Activity: List each line of the data that holds the string "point".

Recorded information:
[Start of section]

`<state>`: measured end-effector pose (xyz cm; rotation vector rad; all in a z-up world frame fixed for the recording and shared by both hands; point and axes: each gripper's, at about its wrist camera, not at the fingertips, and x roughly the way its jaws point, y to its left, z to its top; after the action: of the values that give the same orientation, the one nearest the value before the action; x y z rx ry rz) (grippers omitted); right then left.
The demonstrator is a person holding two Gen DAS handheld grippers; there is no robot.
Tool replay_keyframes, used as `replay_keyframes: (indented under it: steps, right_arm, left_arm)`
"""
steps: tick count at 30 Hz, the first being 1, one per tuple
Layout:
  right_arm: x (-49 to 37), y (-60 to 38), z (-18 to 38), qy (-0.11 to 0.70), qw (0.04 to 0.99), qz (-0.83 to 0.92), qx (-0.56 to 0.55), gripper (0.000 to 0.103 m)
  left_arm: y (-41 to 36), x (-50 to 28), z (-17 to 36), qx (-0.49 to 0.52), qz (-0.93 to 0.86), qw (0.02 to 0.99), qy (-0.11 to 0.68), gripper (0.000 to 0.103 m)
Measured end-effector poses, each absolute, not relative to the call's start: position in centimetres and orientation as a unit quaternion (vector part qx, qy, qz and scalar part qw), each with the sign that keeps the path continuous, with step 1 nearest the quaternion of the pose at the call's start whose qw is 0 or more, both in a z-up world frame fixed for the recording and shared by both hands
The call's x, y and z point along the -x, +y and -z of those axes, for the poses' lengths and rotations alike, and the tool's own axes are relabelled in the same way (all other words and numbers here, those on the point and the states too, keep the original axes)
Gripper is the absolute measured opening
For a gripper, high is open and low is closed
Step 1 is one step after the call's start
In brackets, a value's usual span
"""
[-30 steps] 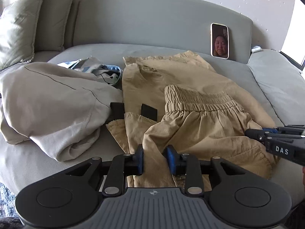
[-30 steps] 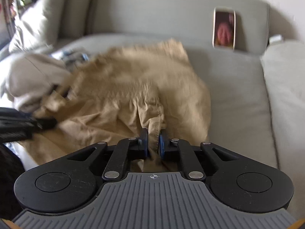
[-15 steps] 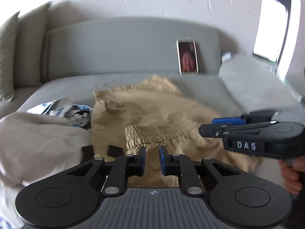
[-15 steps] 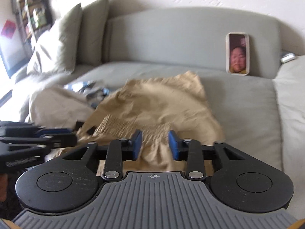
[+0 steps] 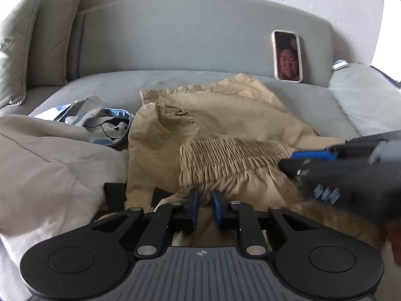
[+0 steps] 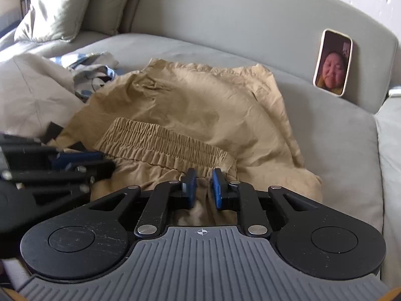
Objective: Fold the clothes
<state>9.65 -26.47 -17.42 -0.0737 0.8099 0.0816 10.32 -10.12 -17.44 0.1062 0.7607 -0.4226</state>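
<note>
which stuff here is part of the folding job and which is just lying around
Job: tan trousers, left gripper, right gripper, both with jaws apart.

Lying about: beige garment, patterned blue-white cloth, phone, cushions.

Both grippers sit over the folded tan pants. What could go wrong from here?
1. The left gripper and right gripper are both open with tan pants cloth between the fingers; pulling away could snag it and undo the fold.
2. The elastic waistband lies bunched on top, so the fold may spring open.
3. The beige garment touches the pants' left edge; a sweep there might drag it in.
</note>
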Motion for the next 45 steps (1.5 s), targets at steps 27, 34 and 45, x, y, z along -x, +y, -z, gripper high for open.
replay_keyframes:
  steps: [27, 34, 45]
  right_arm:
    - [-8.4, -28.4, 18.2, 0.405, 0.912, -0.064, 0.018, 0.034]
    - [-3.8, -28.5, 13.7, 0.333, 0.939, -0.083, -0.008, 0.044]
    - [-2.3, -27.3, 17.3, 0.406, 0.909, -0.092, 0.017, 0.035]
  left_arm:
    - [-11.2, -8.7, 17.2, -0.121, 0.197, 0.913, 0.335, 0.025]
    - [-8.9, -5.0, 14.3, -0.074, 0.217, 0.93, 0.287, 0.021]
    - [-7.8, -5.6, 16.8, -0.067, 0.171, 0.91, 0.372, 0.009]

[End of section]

Completed task:
`<state>`: measured end-effector pose (xyz cm; rotation vector rad; all in a z-up world frame fixed for the recording and shared by both hands; point and axes: each gripper's, at about its wrist camera, not at the fingertips, and x roughly the way its jaws point, y to its left, z to its top; after the action: of the values that give the same orientation, the one nearest the value before the action; x y z rx ry rz) (grippers omitted); right then left.
The call's x, y and z point along the -x, +y and -z of those axes, for the poses' lengths and rotations alike, and the tool's own axes are relabelled in the same way (all other words and numbers here, those on the point and the states too, keep the original axes)

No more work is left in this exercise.